Third embodiment, it is suitable for unlicensed frequency band

In this embodiment, the network device sends the first PDCCH, and may configure the terminal device to perform first PDCCH reception in multiple beam directions, where the first PDCCH is used to indicate that the network device obtains a channel and/or channel occupation time information, and the terminal device may monitor the second PDCCH within the channel occupation time.

If the terminal device receives the first PDCCH by using one or more CORESET, the terminal device monitors the second PDCCH only on the same CORESET as the received first PDCCH within the channel occupation time.

Optionally, if the terminal device receives the first PDCCH using one or more CORESET, the terminal device monitors a second PDCCH on a part of CORESET (hereinafter referred to as a target CORESET) during the channel occupation time.

The TCI status of the target CORESET indicates the same QCL relationship as the (QCL relationship of the) QCL parameters used by the CORESET that received the first PDCCH.
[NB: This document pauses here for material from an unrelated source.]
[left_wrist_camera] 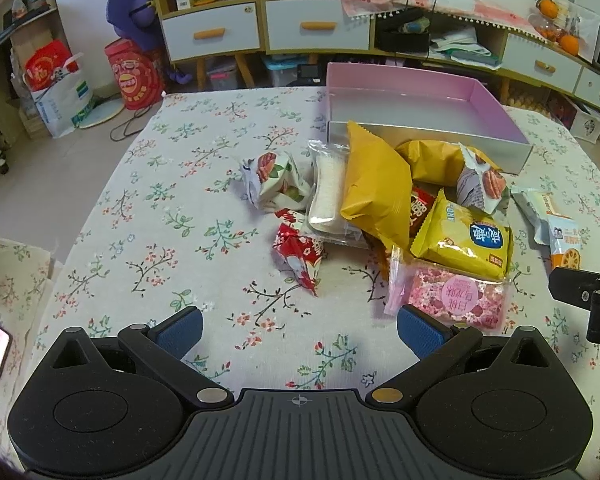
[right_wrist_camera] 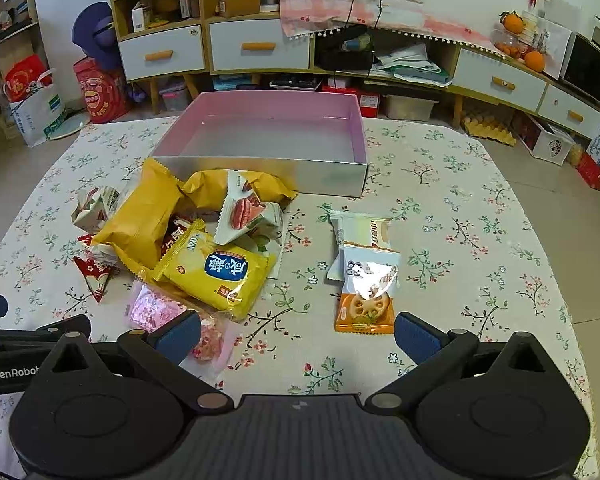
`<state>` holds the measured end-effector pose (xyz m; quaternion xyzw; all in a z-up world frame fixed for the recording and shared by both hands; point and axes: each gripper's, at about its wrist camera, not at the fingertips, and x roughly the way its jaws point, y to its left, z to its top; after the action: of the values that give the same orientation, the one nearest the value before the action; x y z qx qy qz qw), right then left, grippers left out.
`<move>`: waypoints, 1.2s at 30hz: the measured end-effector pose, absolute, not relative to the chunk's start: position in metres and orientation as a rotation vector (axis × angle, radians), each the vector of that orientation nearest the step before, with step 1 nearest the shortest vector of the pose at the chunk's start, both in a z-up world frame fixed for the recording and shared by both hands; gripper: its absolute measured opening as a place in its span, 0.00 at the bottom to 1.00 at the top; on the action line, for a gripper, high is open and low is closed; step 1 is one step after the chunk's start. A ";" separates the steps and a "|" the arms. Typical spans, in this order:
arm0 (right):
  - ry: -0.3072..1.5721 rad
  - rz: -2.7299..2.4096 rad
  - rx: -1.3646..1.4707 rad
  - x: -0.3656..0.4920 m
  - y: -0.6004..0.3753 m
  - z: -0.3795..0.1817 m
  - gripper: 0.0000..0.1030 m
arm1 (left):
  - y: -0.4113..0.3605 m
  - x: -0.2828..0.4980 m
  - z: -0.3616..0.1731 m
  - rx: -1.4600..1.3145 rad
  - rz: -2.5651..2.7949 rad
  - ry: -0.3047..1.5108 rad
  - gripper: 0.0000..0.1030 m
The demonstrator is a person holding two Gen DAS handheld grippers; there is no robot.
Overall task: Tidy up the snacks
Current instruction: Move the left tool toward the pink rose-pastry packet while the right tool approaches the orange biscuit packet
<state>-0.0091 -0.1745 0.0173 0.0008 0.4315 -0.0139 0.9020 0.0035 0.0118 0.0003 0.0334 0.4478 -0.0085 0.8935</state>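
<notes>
Left gripper (left_wrist_camera: 299,330): black plastic body, two round discs, ribbed grey centre plate with a crosshair mark, silver pivot pins, blue ribbed pads (left_wrist_camera: 422,334). Right gripper (right_wrist_camera: 298,334): same build, blue pads (right_wrist_camera: 416,338), no crosshair visible.

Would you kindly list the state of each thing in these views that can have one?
left gripper: open, holding nothing, above the tablecloth.
right gripper: open, holding nothing.
pink box: open-topped, nothing inside.
yellow cracker pack: sealed, lying on the heap.
lotus-root snack packet: sealed, flat, apart from the heap.
white wafer packet: sealed, partly under the lotus-root packet.
cabinet drawers: closed.
</notes>
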 end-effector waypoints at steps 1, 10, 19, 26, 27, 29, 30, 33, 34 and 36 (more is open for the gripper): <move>0.892 -0.028 0.002 -0.009 -0.174 0.017 0.76 | 0.012 0.004 0.000 0.071 -0.018 0.928 1.00; 0.891 -0.009 0.011 -0.009 -0.175 0.019 0.76 | 0.011 0.006 0.002 0.077 -0.020 0.922 1.00; 0.899 0.005 0.003 -0.005 -0.173 0.018 0.76 | 0.008 0.009 0.004 0.114 -0.057 0.912 1.00; 0.906 0.004 -0.008 -0.005 -0.173 0.018 0.76 | 0.008 0.010 0.008 0.121 -0.081 0.885 1.00; 0.905 0.006 -0.009 -0.005 -0.173 0.018 0.76 | 0.008 0.010 0.009 0.126 -0.085 0.879 1.00; 0.904 0.006 -0.012 -0.005 -0.173 0.018 0.76 | 0.007 0.009 0.009 0.137 -0.091 0.869 1.00; 0.905 0.005 -0.013 -0.005 -0.173 0.018 0.76 | 0.006 0.009 0.010 0.138 -0.094 0.867 1.00; 0.905 0.005 -0.016 -0.005 -0.173 0.018 0.76 | 0.006 0.011 0.008 0.137 -0.103 0.874 1.00; 0.904 0.004 -0.017 -0.005 -0.173 0.018 0.76 | 0.006 0.012 0.008 0.136 -0.105 0.878 1.00; 0.902 0.004 -0.021 -0.005 -0.173 0.019 0.76 | 0.006 0.012 0.006 0.135 -0.108 0.885 1.00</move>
<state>-0.0046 -0.1731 0.0187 -0.0100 0.4360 0.0017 0.8999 0.0125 0.0056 0.0064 0.0653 0.4275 -0.0522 0.9001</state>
If a plurality of target CORESETs meet the requirements, monitoring a second PDCCH only on the CORESET with the largest number or the smallest number; or monitor the second PDCCH on all target CORESET.

Optionally, the terminal device monitors the second PDCCH on all the CORESET configured by the network device during the channel occupation time.

Optionally, the terminal device monitors the second PDCCH on all core esets configured by the network device according to the second TCI state or the second QCL parameter within the channel occupation time; wherein the second TCI state is the same as a first TCI state, the first TCI state being a TCI state of the first PDCCH; the second QCL parameter is the same as a first QCL parameter, which is a QCL parameter of the first PDCCH.

In this embodiment, the terminal device monitors the QCL parameter of the first PDCCH on the CORESET, which may be obtained according to the TCI state of the CORESET; the QCL parameters corresponding to the search space or the listening opportunity may also be directly. The correspondence between the search space or the listening opportunity and the QCL parameter may be predefined, for example, the time sequence of the number of the search space/the listening opportunity corresponds to the TCI state/the TCI state number corresponding to the CORESET number.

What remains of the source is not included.